Driscoll Children’s Hospital (Driscoll) agreed to pay the U.S. Government and the State of Texas a total of $14.5 million to settle a qui tam lawsuit alleging false claims under the Disproportionate Share Hospital (DSH) program for uncompensated care. Driscoll received large DSH payments from Medicaid because it serves a disproportionate number of low-income patients. The complaint alleged that Driscoll falsified data in order to increase Medicaid reimbursements under the DSH program. In addition, Driscoll is alleged to have claimed reimbursement for unallowable lobbying expenses, and provided kickbacks to physicians for patient referrals. The Federal Government’s share of the settlement is $7.64 million and the state’s share is $4.68 million. The relator, William Goodwin, is the former CFO of Driscoll. The relator’s share of the federal settlement is 27 percent or $2.06 million.
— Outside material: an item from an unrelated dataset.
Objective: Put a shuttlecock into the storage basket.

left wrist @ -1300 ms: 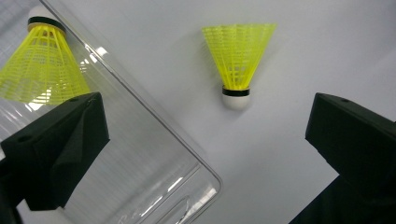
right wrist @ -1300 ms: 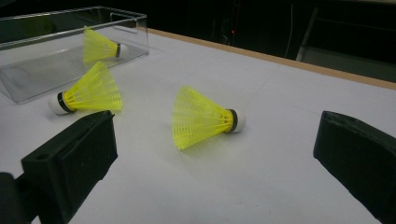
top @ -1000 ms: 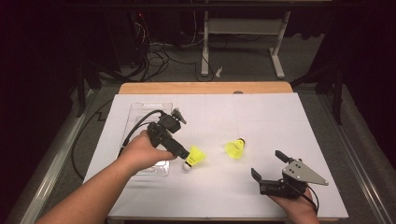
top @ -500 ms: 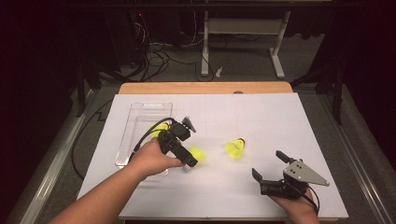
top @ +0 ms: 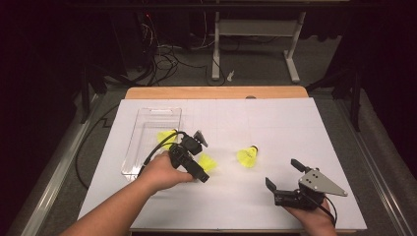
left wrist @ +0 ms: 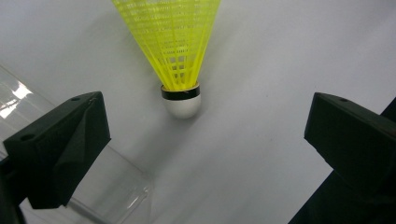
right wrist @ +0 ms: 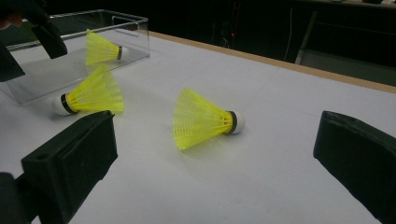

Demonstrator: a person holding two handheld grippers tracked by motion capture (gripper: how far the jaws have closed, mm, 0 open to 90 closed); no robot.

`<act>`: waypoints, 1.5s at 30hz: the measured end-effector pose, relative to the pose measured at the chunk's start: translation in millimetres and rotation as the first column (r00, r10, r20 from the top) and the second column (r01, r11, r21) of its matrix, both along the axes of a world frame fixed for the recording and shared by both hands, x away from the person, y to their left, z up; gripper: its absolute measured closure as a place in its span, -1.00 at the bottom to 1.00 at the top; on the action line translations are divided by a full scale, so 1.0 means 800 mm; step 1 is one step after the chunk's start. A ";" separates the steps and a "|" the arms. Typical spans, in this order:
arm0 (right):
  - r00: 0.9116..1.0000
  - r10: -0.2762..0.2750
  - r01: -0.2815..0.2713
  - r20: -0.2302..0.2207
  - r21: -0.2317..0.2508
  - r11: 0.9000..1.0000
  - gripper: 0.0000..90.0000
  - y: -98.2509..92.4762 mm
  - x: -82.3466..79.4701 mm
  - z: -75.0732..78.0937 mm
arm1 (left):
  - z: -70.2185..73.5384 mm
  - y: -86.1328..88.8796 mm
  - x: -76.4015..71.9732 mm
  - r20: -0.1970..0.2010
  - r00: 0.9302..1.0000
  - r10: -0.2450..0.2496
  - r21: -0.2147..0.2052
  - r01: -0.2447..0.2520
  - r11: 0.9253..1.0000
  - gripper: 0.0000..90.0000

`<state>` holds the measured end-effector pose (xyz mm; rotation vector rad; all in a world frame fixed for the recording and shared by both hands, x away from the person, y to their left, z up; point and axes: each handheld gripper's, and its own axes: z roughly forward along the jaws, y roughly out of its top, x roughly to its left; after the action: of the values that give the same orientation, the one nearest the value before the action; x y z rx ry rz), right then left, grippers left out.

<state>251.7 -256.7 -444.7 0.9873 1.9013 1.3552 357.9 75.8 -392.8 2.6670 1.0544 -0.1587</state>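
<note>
Three yellow shuttlecocks with white corks are here. One lies in the clear plastic tray at the left, shuttlecock. A second shuttlecock lies on the white table beside the tray, between the wide-apart jaws of my open left gripper, untouched. The third shuttlecock lies mid-table, cork to the right. My right gripper stands open near the front edge, a short way short of it.
The tray's near corner sits close to the left jaw. White paper covers the table, with a wooden strip along the far edge. Cables and a desk frame lie on the dark floor beyond.
My left hand and gripper have shifted right and nearer, off the tray, uncovering the shuttlecock inside it. The right gripper has stayed still.
</note>
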 end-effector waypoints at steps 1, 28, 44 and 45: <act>1.000 0.000 0.000 -0.001 0.001 1.000 -1.00 0.000 0.000 0.000 | -0.002 0.000 0.000 -0.001 1.000 0.001 -0.001 -0.001 1.000 -0.96; 1.000 0.004 -0.004 0.003 -0.001 1.000 -1.00 0.001 -0.001 0.000 | -0.027 -0.007 0.001 0.005 1.000 -0.021 0.050 0.021 0.999 -0.61; 1.000 0.008 -0.008 0.000 0.002 1.000 -1.00 0.001 0.003 0.000 | -0.032 -0.016 0.005 0.011 0.999 -0.046 0.097 0.045 0.994 -0.23; 1.000 0.003 -0.003 -0.002 0.010 1.000 -1.00 0.000 0.002 0.000 | -0.032 -0.016 0.004 0.008 0.999 -0.053 0.103 0.052 0.993 -0.22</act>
<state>253.6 -256.5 -444.8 0.9919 1.9000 1.3668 361.2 62.6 -418.7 2.7855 1.0158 -0.1024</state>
Schwarz Pharma Inc. agreed to pay the United States $22 million to settle allegations that the company misrepresented the regulatory status of two unapproved drugs— Deponit and Hyoscyamine Sulfate Extended Release—that did not qualify for coverage under federal health care programs and that the company failed to advise the Centers for Medicare and Medicaid Services that these unapproved drugs did not qualify for coverage under federal health care programs.
The settlement resolves allegations raised against Schwarz in two separate multidefendant whistleblower actions: United States ex rel. Constance Conrad v. Schwarz Pharma, et al. (D. Mass.) and United States ex rel. James Conrad v. Schwarz Pharma et al., (S.D. Tex.). The federal government will receive $12,243,836. The two relators, Constance Conrad and James Conrad will receive a total award of $1,836,575.
The Pfizer Corporation agreed to pay $49 million to settle allegations that it defrauded Medicaid. The Government will receive $27,913,300 plus accrued interest. The remainder of the settlement is to be divided among 40 states. The Government alleged that Pfizer fraudulently avoided fully paying the rebates owed to the states and federal government for the cholesterol-lowering drug Lipitor. The Medicaid Rebate program requires drug manufacturers to report to CMS the best price they offer to any commercial, for-profit customer, and to pay a quarterly rebate based on that best price. Pfizer failed to disclose $250,000 of cash discounts given to a managed care customer in Louisiana, which allowed Pfizer to retain over $20 million in Medicaid Rebates owed to Medicaid.